Закончив читать донесение, Райан вернулся ко второй странице и перечитал её снова, изумлённо покачивая головой. Этот документ «ИВА» в который раз убедил его, что ему вовсе не хочется знакомиться с методами получения разведывательной информации. Райан закрыл папку и вернул её адмиралу Гриру.
– Господи, сэр.
– Джек, я знаю, что, возможно, излишне предупреждать тебя об этом, но то, что ты только что прочитал не должен знать никто – ни президент, ни сэр Базил, ни сам Господь Бог, если Ему захочется спросить тебя, – ни одна душа без личного разрешения директора ЦРУ. Это понятно?

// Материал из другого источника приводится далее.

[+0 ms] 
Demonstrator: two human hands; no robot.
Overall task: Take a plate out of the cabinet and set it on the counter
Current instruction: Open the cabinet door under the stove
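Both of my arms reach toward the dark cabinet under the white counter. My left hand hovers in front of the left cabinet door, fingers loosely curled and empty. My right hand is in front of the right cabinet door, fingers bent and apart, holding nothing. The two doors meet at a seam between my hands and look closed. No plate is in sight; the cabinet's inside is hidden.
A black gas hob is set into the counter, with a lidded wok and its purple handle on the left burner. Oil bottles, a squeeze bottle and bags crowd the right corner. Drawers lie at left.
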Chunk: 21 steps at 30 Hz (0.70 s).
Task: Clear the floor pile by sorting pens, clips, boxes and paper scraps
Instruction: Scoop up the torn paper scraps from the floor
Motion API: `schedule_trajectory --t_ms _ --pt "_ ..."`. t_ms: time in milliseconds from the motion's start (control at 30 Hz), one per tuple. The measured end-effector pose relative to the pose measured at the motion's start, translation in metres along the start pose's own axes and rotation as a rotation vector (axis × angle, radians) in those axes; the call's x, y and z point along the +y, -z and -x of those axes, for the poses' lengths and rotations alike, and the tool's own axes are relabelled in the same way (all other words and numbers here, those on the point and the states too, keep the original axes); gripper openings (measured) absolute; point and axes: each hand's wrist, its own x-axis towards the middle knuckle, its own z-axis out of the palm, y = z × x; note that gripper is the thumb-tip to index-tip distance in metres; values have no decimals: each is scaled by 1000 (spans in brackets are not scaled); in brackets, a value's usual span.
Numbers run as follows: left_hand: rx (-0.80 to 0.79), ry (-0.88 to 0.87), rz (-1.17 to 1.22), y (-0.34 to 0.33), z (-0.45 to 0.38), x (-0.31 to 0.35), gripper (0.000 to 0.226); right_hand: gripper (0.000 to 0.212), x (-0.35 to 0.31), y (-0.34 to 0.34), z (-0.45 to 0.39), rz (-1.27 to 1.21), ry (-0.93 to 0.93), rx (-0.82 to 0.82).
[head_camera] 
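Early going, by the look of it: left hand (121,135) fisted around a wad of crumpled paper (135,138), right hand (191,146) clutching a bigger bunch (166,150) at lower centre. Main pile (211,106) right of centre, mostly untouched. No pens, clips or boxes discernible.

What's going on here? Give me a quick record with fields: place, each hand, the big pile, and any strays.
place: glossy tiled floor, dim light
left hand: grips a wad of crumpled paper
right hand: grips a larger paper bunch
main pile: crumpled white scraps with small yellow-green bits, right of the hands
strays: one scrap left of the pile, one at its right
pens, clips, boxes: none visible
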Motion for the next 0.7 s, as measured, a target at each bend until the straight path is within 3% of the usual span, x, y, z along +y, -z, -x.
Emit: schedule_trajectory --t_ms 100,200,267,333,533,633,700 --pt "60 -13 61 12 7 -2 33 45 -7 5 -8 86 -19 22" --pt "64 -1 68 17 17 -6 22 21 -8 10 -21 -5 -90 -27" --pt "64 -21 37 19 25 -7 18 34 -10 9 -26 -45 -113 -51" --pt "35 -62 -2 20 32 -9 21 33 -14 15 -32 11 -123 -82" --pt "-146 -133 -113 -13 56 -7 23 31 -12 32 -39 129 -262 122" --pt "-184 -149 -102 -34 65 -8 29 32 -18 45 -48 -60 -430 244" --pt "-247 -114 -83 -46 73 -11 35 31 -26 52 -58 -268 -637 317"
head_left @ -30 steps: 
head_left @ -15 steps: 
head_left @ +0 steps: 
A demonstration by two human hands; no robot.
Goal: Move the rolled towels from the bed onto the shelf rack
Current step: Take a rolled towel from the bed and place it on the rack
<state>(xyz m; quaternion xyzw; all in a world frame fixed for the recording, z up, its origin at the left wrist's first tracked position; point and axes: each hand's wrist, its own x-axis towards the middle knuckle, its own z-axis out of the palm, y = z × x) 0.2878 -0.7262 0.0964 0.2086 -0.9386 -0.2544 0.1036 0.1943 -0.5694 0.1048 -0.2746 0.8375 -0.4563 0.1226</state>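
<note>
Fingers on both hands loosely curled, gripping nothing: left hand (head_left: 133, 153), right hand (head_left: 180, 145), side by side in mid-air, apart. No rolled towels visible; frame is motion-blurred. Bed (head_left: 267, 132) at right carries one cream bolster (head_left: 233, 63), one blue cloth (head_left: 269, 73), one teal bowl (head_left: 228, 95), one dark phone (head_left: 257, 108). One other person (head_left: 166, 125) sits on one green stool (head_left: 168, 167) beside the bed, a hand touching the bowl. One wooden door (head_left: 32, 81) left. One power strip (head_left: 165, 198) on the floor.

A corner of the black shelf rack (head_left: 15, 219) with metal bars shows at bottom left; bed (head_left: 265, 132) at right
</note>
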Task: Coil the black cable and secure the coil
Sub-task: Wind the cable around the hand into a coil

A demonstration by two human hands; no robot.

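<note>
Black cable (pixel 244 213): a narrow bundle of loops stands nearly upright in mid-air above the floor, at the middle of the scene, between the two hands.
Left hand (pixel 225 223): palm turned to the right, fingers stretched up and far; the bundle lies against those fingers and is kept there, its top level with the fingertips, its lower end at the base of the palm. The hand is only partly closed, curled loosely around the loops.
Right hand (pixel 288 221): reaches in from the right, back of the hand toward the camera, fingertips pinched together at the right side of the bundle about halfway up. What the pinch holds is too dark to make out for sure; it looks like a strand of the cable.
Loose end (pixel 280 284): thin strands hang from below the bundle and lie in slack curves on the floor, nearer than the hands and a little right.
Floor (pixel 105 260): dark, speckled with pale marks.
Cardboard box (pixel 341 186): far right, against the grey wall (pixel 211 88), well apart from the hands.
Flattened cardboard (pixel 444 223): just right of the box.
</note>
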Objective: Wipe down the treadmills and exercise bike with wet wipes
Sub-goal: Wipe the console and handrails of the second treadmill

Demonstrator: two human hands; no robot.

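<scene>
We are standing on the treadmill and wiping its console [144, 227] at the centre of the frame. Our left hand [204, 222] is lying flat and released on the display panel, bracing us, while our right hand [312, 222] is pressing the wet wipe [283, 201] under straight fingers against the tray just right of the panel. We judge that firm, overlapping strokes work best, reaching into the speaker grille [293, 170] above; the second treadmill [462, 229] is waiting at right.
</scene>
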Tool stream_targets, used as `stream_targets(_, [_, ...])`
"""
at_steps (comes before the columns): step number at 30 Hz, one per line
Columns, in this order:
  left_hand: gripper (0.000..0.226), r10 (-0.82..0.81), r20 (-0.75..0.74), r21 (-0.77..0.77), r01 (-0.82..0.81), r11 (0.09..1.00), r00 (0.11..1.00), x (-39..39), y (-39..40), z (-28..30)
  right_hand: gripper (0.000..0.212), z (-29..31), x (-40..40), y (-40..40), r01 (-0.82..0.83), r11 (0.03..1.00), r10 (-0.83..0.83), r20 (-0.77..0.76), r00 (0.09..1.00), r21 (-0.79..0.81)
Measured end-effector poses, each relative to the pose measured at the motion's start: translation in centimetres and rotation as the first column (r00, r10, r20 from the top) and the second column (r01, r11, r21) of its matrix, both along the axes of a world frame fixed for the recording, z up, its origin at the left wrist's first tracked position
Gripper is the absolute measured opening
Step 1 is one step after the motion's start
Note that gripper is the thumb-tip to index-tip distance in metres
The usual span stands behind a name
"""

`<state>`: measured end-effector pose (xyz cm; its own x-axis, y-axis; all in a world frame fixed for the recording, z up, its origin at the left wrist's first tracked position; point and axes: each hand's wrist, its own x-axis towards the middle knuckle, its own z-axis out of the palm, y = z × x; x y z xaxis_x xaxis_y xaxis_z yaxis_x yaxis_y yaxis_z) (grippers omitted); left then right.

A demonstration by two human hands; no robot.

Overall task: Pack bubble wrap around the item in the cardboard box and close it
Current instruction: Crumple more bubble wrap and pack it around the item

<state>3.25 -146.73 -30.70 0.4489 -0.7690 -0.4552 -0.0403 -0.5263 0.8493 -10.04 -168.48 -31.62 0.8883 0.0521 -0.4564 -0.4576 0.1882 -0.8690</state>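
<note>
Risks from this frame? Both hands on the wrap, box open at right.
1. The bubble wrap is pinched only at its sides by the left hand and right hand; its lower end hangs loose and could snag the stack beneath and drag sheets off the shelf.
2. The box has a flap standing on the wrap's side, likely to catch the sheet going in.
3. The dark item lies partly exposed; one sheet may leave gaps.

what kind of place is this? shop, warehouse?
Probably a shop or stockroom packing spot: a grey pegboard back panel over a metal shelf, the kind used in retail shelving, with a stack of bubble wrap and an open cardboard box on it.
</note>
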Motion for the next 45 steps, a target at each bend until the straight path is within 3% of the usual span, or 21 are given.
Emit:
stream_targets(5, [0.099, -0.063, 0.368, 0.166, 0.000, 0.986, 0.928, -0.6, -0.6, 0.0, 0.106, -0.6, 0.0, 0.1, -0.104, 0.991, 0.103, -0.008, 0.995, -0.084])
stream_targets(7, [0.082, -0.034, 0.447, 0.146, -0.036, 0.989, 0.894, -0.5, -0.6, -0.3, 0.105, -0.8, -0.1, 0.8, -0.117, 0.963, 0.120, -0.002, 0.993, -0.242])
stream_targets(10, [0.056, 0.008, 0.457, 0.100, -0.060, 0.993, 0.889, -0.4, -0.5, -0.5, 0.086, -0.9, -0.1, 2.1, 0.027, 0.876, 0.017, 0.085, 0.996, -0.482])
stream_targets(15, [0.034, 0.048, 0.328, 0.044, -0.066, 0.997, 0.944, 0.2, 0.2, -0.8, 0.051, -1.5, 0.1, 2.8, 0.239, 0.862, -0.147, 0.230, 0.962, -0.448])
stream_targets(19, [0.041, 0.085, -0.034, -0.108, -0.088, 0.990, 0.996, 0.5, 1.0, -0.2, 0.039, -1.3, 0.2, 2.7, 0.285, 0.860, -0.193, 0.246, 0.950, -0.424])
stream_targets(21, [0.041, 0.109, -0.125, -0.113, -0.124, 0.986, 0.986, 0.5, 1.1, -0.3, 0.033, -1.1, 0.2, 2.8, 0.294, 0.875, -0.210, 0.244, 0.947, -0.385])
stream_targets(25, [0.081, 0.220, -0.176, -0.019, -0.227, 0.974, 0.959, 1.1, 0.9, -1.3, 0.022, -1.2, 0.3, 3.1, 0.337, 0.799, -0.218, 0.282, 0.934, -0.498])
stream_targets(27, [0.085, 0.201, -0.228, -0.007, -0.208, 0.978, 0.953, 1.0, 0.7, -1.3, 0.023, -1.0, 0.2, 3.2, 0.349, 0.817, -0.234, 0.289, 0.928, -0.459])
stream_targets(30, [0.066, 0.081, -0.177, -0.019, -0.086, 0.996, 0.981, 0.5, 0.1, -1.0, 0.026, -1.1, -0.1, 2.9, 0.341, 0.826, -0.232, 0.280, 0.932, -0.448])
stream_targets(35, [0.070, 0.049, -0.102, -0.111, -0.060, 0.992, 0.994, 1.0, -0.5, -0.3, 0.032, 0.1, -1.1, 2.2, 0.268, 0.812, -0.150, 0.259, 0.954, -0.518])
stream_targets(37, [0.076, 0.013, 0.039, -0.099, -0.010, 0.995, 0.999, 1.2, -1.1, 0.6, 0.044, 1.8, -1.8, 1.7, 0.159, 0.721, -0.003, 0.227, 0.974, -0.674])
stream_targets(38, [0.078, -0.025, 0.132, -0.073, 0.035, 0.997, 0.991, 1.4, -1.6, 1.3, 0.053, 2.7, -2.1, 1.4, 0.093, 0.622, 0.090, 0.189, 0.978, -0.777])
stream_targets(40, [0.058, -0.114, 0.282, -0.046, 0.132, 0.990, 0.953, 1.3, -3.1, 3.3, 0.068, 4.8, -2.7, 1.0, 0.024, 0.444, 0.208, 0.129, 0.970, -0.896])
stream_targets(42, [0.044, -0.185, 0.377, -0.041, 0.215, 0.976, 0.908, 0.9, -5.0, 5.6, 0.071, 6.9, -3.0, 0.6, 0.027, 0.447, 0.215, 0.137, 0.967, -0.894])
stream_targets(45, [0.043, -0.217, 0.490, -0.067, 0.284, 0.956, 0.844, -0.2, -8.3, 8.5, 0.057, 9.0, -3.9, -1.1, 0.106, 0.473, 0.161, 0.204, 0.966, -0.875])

– Да, сэр. – Райан кивнул головой, словно школьник. Судья Мур достал из кармана пиджака сигару и закурил, глядя через пламя спички в глаза Райана. Ходили слухи, что в своё время судья был потрясающим офицером. Он служил с Гансом Тофте во время войны в Корее и сыграл тогда важную роль в осуществлении одной из легендарных операций ЦРУ – исчезновении норвежского судна с грузом медикаментов и медицинским персоналом для китайцев. В результате китайским войскам пришлось на несколько месяцев отложить наступление, что спасло жизни тысяч американцев и их союзников. Но операция оказалась весьма кровопролитной. Весь китайский медперсонал и норвежская команда судна погибли. В простой математике войны столь ничтожные потери значили мало, однако в моральном отношении операция была сомнительной. По этой ли или по другой причине, но Мур вскоре ушёл с государственной службы, вернулся в родной Техас, стал адвокатом и проявил в зале суда незаурядные способности. Его карьера оказалась поразительно успешной, он стал знаменитым и богатым юристом, затем получил назначение на высокую должность судьи в апелляционном суде. Три года назад ему предложили вернуться в ЦРУ, ценя его абсолютную личную честность и опыт в «чёрных» операциях. За внешностью западно-техасского ковбоя – которым он, кстати, никогда не был, но старался поддерживать это впечатление – у судьи Мура вместе со степенью доктора юриспруденции, полученной в Гарварде, скрывались исключительная проницательность и блестящая логика.
– Итак, что вы думаете об этом, доктор Райан? – спросил Мур в тот момент, когда в кабинет вошёл заместитель директора ЦРУ по оперативной деятельности. – Привет, Боб, иди сюда. Мы только что показали Райану досье «ИВА».